Topic Similarity (40%)
- Converts concept frequency dictionaries into sparse vectors.
- Cosine similarity = dot(A, B) / (||A|| * ||B||).
- Scaled to 0–100 by multiplying by 100 and clamping.
- Evidence: top five overlapping concepts with relative weights, e.g. Machine Learning (you 12.50 · them 10.80).
Co-author Distance (30%)
- Merges user and target co-author graphs.
- Shortest path computed with BFS (up to depth 6).
- Score mapping:
  
  Path length Score
  
  0 (same person) 100
  
  1 (direct co-author) 100
  
  2 80
  
  3 55
  
  4 35
  
  ≥5 or unknown 15 (or 0 if disconnected)
- Evidence: list of mutual co-author names (up to five).
Institution Proximity (20%)
- Hierarchical comparison:
  - Same institution.id → 100.
  - Same country_code → 80.
  - Same type (e.g., education, business) → 60.
  - Both institutions present but otherwise different → 40.
  - Missing data → 0.
Recency Alignment (10%)
- Uses median publication year for user (y_u) and target (y_t).
- Score = max(0, 100 - 12.5 * |y_u - y_t|) (every year difference costs 12.5 points).
- Evidence includes both medians for context, even when missing.

Overall Score

overall = round(
    0.40 * topic_similarity +
    0.30 * coauthor_distance +
    0.20 * institution_proximity +
    0.10 * recency_alignment
)

Clamped to [0, 100]. All sub-metrics are stored in breakdown for display on the compatibility page.

Aligned Publications

Filters target works to those containing overlapping concept IDs (top 10 overlaps).
Returns up to five entries sorted by publication year (newest first).
Each entry includes title, year, and the matched concepts.

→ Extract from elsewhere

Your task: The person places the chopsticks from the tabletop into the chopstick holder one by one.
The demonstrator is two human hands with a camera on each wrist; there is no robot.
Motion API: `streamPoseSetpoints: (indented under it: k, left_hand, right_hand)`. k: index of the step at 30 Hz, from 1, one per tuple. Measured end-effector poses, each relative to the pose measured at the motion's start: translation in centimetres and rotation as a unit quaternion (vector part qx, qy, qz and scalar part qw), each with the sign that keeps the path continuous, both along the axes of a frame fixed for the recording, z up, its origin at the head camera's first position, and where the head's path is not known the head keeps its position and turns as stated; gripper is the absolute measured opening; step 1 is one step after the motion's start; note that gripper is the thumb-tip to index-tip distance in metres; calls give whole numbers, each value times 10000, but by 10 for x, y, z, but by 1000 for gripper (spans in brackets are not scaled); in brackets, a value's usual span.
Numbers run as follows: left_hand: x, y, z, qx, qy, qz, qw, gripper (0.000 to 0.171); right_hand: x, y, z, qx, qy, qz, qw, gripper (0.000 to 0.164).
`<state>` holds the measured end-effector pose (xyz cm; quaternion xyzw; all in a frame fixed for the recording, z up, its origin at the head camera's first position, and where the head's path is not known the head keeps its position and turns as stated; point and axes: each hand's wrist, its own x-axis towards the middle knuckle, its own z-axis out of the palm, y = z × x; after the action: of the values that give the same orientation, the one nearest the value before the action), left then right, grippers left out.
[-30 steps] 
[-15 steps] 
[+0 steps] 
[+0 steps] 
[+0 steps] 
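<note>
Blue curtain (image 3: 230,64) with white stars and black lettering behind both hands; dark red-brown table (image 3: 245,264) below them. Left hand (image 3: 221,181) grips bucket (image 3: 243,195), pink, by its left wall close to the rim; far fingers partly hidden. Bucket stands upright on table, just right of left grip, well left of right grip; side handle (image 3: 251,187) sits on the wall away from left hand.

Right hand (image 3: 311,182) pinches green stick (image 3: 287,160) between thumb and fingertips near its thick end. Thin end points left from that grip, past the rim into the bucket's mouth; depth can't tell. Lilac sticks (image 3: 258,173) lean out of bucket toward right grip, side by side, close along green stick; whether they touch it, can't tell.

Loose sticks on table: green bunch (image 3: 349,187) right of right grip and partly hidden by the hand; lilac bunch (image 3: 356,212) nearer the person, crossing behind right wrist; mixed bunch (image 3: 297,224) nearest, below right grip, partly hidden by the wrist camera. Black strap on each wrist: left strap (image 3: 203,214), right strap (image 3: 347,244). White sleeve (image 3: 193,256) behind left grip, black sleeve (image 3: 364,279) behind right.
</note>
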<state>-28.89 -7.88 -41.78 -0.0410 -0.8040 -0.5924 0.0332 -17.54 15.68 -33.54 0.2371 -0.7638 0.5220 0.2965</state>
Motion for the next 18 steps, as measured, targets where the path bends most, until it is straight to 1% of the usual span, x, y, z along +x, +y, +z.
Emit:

Fallback & Resilience Layer

All OpenAlex helper functions (fetch_openalex, fetch_author_endpoint, fetch_works_endpoint, fetch_institution_endpoint) catch requests.RequestException, log details, and return None to indicate failure.
Endpoint handlers interpret None as “switch to offline data”:
- Search endpoints use OFFLINE_DATA.search_topics/search_authors.
- Trending endpoints use curated trending lists.
- Compatibility uses OFFLINE_DATA.author_profile + author_works to rebuild complete profiles offline.
Offline detections ensure responses always contain arrays/objects (never null), so the frontend can render consistent placeholders.

REST Endpoints

Method	Route	Description	Key Params
GET	`/api/health`	Simple ok check	–
GET	`/api/topics`	Search OpenAlex concepts	`q` (or `query`), `limit`
GET	`/api/authors`	Search OpenAlex authors by name	`q` (or `query`), `limit`
GET	`/api/authors/<topic_id>`	Authors associated with a concept	`limit`
GET	`/api/author/<author_id>`	Detailed author profile	–
GET	`/api/institutions/<topic_id>`	Institutions active in a concept	`limit`
GET	`/api/coauthor-network/<topic_id>`	Co-author graph seeded from works with a topic	`limit_works` (≤200)
GET	`/api/coauthor-network/author/<author_id>`	Author-centric co-author graph	`limit_works` (≤200)
GET	`/api/trending/topics`	Top topics by recent growth	`limit` (default 5, max 20)
GET	`/api/trending/scientists`	Top researchers by recent output	`limit` (default 5, max 20)
POST	`/api/match`	Compatibility analysis	JSON body `{ target_id, user_id? }`

Sample compatibility request:

curl -X POST http://localhost:5000/api/match \
  -H "Content-Type: application/json" \
  -d '{"target_id": "https://openalex.org/A1969205032"}'

Offline Dataset

Defined in backend/openalex_offline.py:

Mimics OpenAlex payload shapes (topics, authors, institutions, networks).
Includes curated trending metrics (_trending_topics_data, _trending_scientists_data) aligned with the UI’s expectations (recent_publications, growth, counts).
Provides synthetic works per author (titles, years, concepts, co-authors) so compatibility scoring remains meaningful offline.
Offers helper methods (search_topics, author_profile, author_works, trending_topics, etc.) consumed by the backend when real API calls fail.
default_user_id() currently returns Fei-Fei Li’s OpenAlex ID, used when /api/match is called without a user_id.

Extending the Project

Change user profile source: Right now the backend assumes a default user ID until a dedicated user profile endpoint is introduced. Plugging in an authenticated profile would simply require replacing the user_id selection logic in /api/match.
Adjust weightings: Tune the constants in compute_compatibility to emphasise different collaboration signals.
Add more metrics: e.g., funding overlap, geographic proximity, research impact trajectory. Compute your metric, normalise to [0, 100], and adjust the weighted average.
Persist results: Introduce a database to store cached trending lists or previously computed compatibility scores for quicker access.
Broaden offline samples: Extend openalex_offline.py with additional concepts/authors to demonstrate richer scenarios without network access.

Troubleshooting

No charts / empty data: Check backend logs. If OpenAlex is unreachable, the backend should log warnings and still serve offline data. Ensure the Flask process has not crashed.
CORS issues: CORS is enabled (flask_cors.CORS(app)). When deploying, tighten the origin list as needed.
Rate limiting: Grouping requests can be heavy. The backend already reduces per_page and retries without select on failure. Consider caching or increasing the mailto usage when moving to production.
React build errors: Ensure Node 18+ is installed. Delete node_modules and rerun npm install if dependencies drift.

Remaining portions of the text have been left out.